Para casos de uso específicos, a economia é ainda mais convincente. As cidades costeiras com terrenos limitados e energia dispendiosa, como Singapura, Hong Kong e Mumbai, enfrentam graves restrições à expansão dos centros de dados. A implantação subaquática proporciona crescimento de capacidade sem consumir terras urbanas escassas ou sobrecarregar o abastecimento de água municipal.
O ângulo da sustentabilidade
O consumo de energia e o uso de água dos data centers estão sob crescente escrutínio.
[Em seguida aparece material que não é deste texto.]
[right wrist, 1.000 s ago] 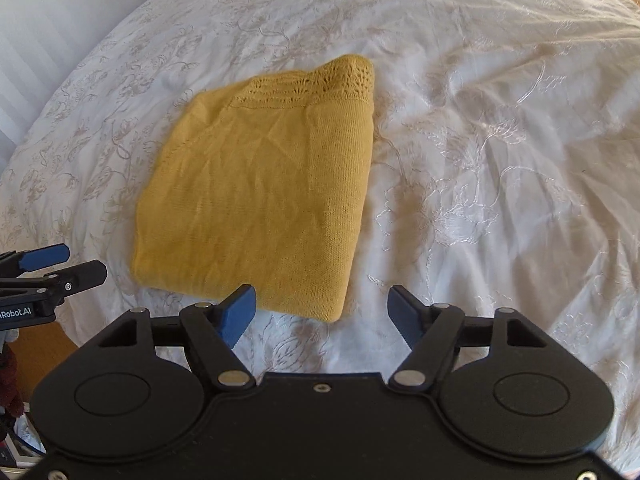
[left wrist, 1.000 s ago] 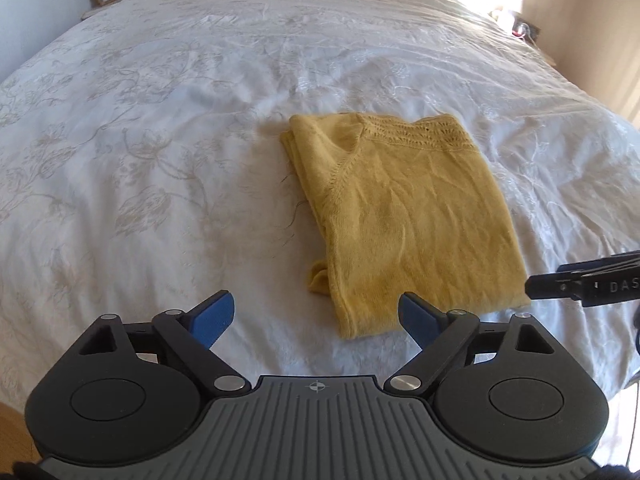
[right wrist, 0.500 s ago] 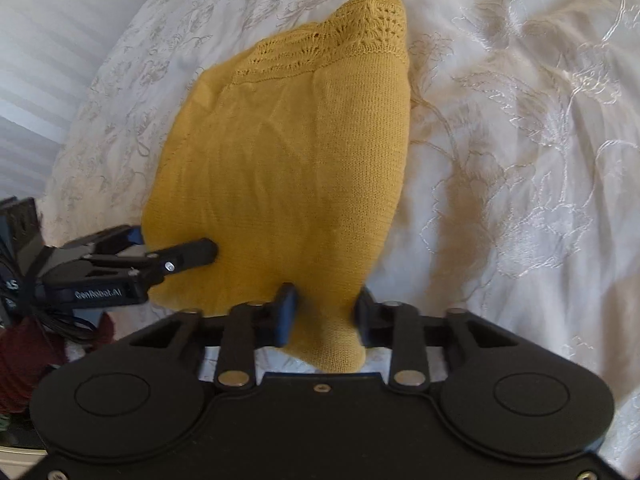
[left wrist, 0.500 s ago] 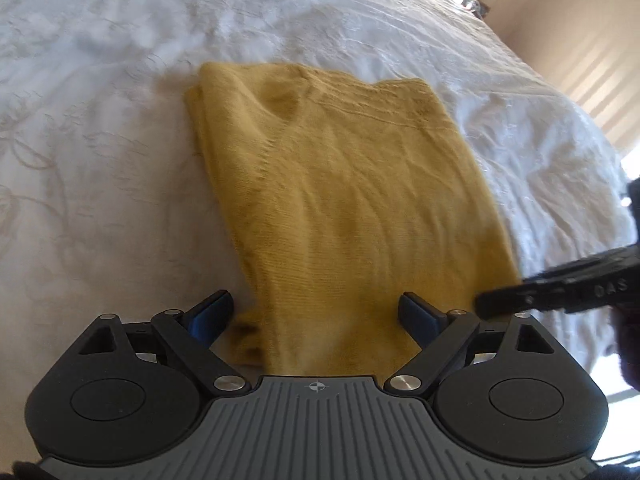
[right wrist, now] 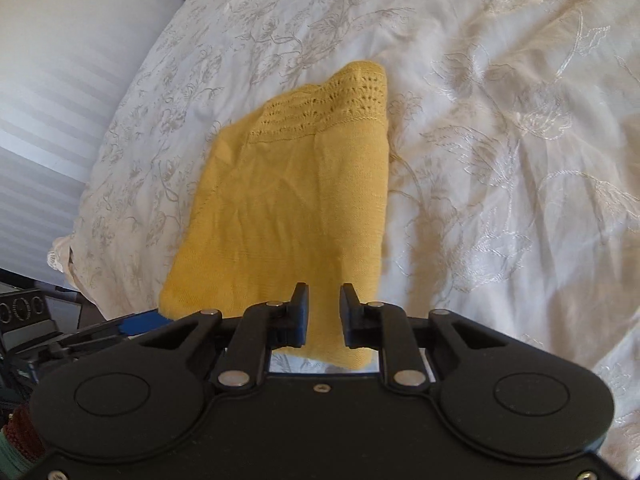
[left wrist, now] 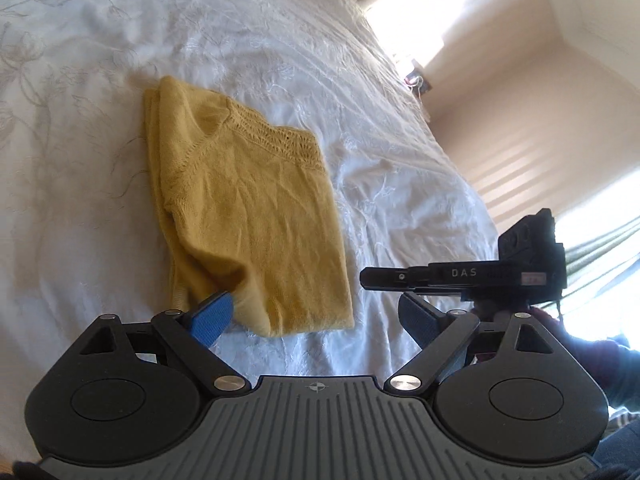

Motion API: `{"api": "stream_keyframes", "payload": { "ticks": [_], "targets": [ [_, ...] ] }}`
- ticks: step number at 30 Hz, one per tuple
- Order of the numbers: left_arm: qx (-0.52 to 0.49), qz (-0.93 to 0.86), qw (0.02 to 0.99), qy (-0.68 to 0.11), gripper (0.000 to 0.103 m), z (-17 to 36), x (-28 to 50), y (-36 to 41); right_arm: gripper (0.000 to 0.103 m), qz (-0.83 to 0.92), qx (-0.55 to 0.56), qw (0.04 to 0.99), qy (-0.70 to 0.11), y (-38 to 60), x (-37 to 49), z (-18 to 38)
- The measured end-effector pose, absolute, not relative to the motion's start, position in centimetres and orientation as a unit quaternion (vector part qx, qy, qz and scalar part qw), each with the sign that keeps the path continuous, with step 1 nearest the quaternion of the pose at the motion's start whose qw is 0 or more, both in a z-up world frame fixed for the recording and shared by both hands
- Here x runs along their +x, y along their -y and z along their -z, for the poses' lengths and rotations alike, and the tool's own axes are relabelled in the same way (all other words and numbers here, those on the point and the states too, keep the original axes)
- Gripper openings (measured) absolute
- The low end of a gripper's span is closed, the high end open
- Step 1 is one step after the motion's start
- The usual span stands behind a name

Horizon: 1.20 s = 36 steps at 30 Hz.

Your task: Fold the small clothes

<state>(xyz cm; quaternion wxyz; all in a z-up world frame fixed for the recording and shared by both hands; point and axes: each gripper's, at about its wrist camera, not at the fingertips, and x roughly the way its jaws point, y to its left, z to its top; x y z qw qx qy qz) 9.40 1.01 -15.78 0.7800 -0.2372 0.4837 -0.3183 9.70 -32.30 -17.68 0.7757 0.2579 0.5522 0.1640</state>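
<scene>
Yellow knit top [right wrist: 296,208], already folded narrow, lies on the white bed [right wrist: 500,140]. Right gripper [right wrist: 323,316] jaws have just been closing and clamp its near right corner; left gripper [left wrist: 316,320] jaws stand apart at the near left edge. Next: left clamps, then both carry the hem far.

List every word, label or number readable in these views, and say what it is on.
"DAS": white letters on the side of the right gripper, seen from the left wrist view.
A small pale label further back on that gripper: too blurred to read.
No text on the yellow sweater or the white bedspread.
</scene>
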Motion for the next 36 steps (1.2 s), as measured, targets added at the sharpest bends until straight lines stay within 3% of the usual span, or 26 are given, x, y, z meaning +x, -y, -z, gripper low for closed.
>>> {"api": "stream_keyframes", "payload": {
  "ticks": [7, 11, 16, 19, 21, 29, 32, 36],
  "targets": [
    [-0.167, 0.260, 0.823, -0.477, 0.091, 14.9, 9.4, -0.3, 0.031, -0.172, 0.237, 0.793, -0.533, 30.6, 9.8, 16.4],
    [-0.084, 0.204, 0.848, -0.482, 0.091, 15.7, 11.2, 2.0, 0.031, -0.177, 0.225, 0.797, -0.532, 29.3, 10.3, 16.6],
    [-0.063, 0.095, 0.861, -0.496, 0.090, 18.1, 14.7, 1.8, 0.033, -0.177, 0.212, 0.798, -0.536, 28.5, 10.5, 17.1],
    [-0.042, 0.036, 0.838, -0.543, 0.091, 20.8, 16.8, 0.4, 0.047, -0.171, 0.204, 0.800, -0.538, 28.4, 10.7, 17.3],
    [-0.062, 0.042, 0.830, -0.552, 0.091, 21.2, 17.4, -0.8, 0.049, -0.171, 0.196, 0.802, -0.538, 28.2, 10.9, 17.3],
    [-0.083, 0.023, 0.865, -0.494, 0.091, 15.1, 15.0, -3.5, 0.061, -0.158, 0.141, 0.835, -0.508, 27.5, 10.9, 15.5],
    [-0.080, 0.035, 0.871, -0.484, 0.092, 12.8, 14.0, -3.1, 0.071, -0.153, 0.110, 0.848, -0.496, 26.8, 10.5, 14.5],
    [-0.089, 0.069, 0.861, -0.496, 0.103, 11.2, 13.2, -1.4, 0.081, -0.150, 0.086, 0.862, -0.477, 25.8, 9.4, 12.8]
  ]
}}
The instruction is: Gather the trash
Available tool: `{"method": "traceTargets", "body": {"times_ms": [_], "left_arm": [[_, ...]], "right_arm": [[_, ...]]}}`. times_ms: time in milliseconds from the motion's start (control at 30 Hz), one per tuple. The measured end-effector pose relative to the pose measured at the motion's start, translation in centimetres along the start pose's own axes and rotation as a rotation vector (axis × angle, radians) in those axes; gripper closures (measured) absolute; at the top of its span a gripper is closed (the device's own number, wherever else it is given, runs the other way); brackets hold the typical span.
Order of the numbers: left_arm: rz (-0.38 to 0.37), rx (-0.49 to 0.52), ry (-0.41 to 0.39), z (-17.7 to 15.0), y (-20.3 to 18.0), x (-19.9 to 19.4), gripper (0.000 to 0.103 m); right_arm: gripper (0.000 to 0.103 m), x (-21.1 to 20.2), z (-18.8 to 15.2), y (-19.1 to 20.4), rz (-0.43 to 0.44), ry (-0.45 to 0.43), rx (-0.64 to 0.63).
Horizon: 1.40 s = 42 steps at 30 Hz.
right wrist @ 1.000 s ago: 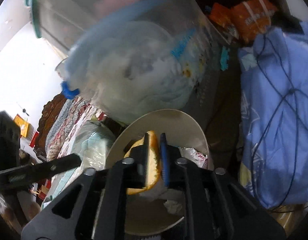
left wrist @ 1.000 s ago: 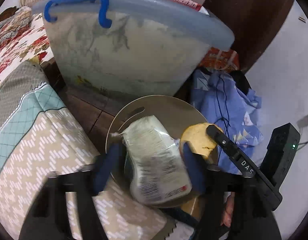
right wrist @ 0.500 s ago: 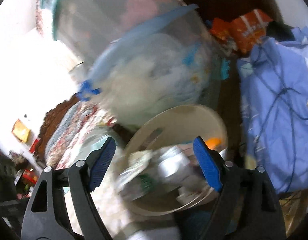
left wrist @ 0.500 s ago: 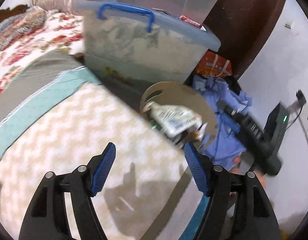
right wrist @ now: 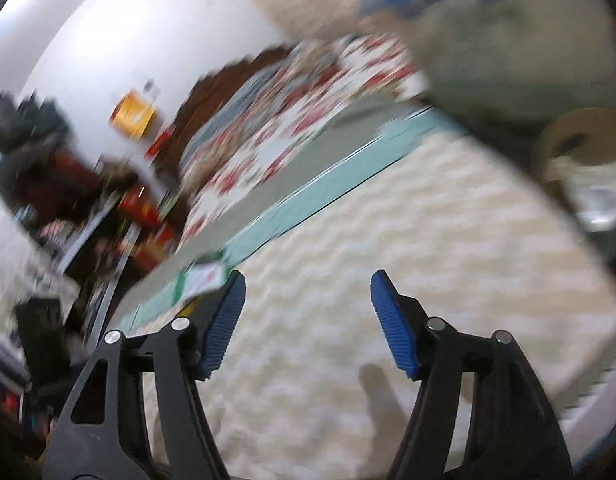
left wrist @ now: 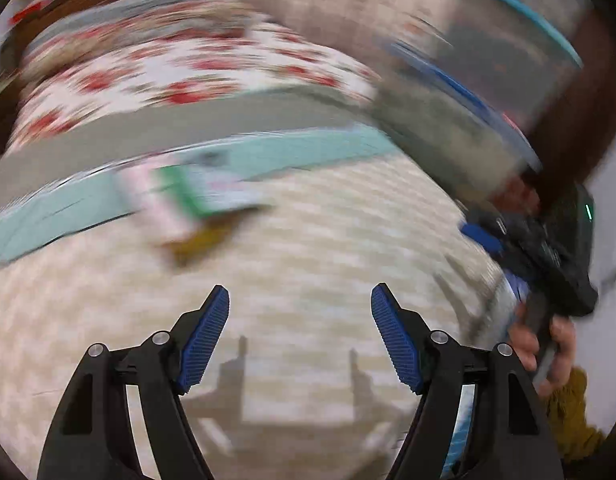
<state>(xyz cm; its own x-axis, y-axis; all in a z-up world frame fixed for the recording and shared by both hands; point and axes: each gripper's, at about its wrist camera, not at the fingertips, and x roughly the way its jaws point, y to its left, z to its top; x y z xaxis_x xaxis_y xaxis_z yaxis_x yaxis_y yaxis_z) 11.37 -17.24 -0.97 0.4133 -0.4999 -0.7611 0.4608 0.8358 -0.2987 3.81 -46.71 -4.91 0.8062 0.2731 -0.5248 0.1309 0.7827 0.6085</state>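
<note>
Trash: one flat wrapper (left wrist: 187,196), white with green, is seen lying on the bed where the beige zigzag cover (left wrist: 308,280) meets the teal stripe (left wrist: 291,156); badly blurred, print unreadable. Same wrapper (right wrist: 199,280) is seen in the right wrist view just past the left blue pad.
Left gripper (left wrist: 299,308): jaws held wide, nothing between the pads, only beige cover seen under them.
Right gripper (right wrist: 308,296): jaws closing, nothing between the pads, beige cover below.
Right gripper from left view: black body (left wrist: 548,252) seen at right edge, gripped by a hand (left wrist: 548,344).
Bin: tan round rim (right wrist: 584,132) seen at right edge of the right view, off the bed, with pale crumpled stuff inside; contents cannot be told.
Storage box: clear tub with blue handle (right wrist: 508,40) is seen beyond the bin.
Far bedding: red floral quilt (left wrist: 179,68) lies past the grey band.
Image quality: both views heavily motion-blurred.
</note>
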Motion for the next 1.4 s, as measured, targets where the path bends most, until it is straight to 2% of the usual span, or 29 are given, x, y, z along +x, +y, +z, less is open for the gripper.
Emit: {"method": "traceTargets", "body": {"times_ms": [100, 167, 300, 367, 500, 533, 567, 600, 633, 767, 867, 1000, 1033, 1133, 1200, 1300, 1333, 1367, 1400], "left_arm": [[0.041, -0.124, -0.015, 0.9, 5.2, -0.8, 0.035], [0.03, -0.189, -0.031, 1.2, 8.0, -1.3, 0.035], [0.014, -0.222, -0.047, 1.6, 10.2, -1.6, 0.035], [0.004, -0.242, -0.038, 1.8, 11.2, -1.4, 0.035], [-0.009, -0.268, -0.037, 1.4, 12.4, -1.3, 0.035], [-0.005, -0.27, -0.038, 1.2, 12.7, -1.5, 0.035], [-0.001, -0.274, -0.038, 1.1, 12.8, -1.5, 0.035], [0.003, -0.283, -0.038, 1.0, 13.3, -1.6, 0.035], [0.006, -0.294, -0.039, 0.9, 13.7, -1.7, 0.035], [0.007, -0.331, -0.046, 0.6, 15.0, -2.2, 0.035], [0.008, -0.338, -0.05, 0.1, 15.1, -2.6, 0.035], [0.016, -0.322, -0.042, -0.9, 14.4, -3.2, 0.034], [0.02, -0.314, -0.04, -1.3, 14.1, -3.4, 0.033], [0.027, -0.294, -0.028, -2.1, 13.4, -3.7, 0.033], [0.033, -0.281, -0.021, -2.4, 12.8, -3.8, 0.032], [0.05, -0.264, -0.019, -2.4, 12.1, -3.8, 0.026], [0.057, -0.252, -0.023, -2.1, 11.7, -3.8, 0.025], [0.07, -0.239, -0.027, -1.8, 11.3, -3.6, 0.022], [0.086, -0.228, -0.027, -1.5, 11.0, -3.4, 0.019]], "right_arm": [[0.039, 4.0, -0.2, 4.3, 0.041, 0.1, -0.086], [0.039, 6.8, -0.3, 7.3, 0.062, 0.16, -0.146], [0.035, 13.5, 0.5, 11.9, 0.091, 0.232, -0.172], [0.031, 16.5, 1.1, 13.2, 0.073, 0.255, -0.172], [0.032, 22.0, 1.7, 15.3, 0.021, 0.294, -0.225], [0.037, 23.2, 1.6, 15.4, 0.025, 0.327, -0.229], [0.053, 24.1, 1.2, 15.3, 0.044, 0.371, -0.219], [0.055, 24.2, 1.0, 15.6, 0.077, 0.386, -0.203], [0.062, 24.7, 1.1, 15.8, 0.097, 0.397, -0.193], [0.068, 23.2, -2.1, 16.6, 0.213, 0.479, -0.174], [0.068, 21.3, -5.1, 17.2, 0.277, 0.526, -0.164], [0.068, 17.8, -8.5, 17.5, 0.326, 0.543, -0.163], [0.068, 16.8, -9.1, 17.4, 0.319, 0.526, -0.178], [0.071, 13.4, -10.4, 16.7, 0.199, 0.453, -0.256], [0.071, 11.3, -10.5, 15.4, 0.13, 0.394, -0.257], [0.069, 8.8, -10.3, 13.9, 0.098, 0.332, -0.221], [0.064, 7.8, -10.1, 13.4, 0.104, 0.307, -0.189], [0.043, 6.9, -9.9, 12.9, 0.11, 0.281, -0.16], [0.032, 5.9, -9.8, 12.5, 0.113, 0.248, -0.141]]}}
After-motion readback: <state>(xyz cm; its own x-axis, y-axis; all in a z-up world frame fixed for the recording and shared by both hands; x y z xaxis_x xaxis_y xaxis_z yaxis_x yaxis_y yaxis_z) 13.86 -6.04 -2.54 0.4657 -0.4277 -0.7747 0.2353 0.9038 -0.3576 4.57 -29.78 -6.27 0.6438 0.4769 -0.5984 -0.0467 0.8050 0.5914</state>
As empresas de tecnologia assumiram compromissos agressivos de sustentabilidade, e a lacuna entre esses compromissos e a realidade do crescimento exponencial da demanda por computação é um desafio crescente de credibilidade.
Os data centers subaquáticos abordam ambas as dimensões simultaneamente. O menor consumo de energia proveniente do resfriamento gratuito reduz as emissões de carbono. O consumo zero de água doce elimina o estresse hídrico. E o modelo de implantação selado significa menos desperdício eletrônico causado por falhas prematuras de hardware.
O que vem a seguir
Os próximos cinco anos determinarão se os data centers subaquáticos se tornarão uma opção de implantação convencional ou permanecerão uma solução de nicho. A tecnologia está comprovada. A economia é competitiva. Os benefícios ambientais são reais. O que resta é escalar: construir a capacidade de produção de vasos de pressão, treinar a força de trabalho para operações de implantação e recuperação e estabelecer os quadros regulamentares que regem a infra-estrutura do fundo do oceano.
Se a trajetória atual se mantiver, o fundo do oceano poderá se tornar a próxima fronteira para a computação em nuvem, zumbindo silenciosamente sob as ondas enquanto o mundo acima flui, pesquisa e rola.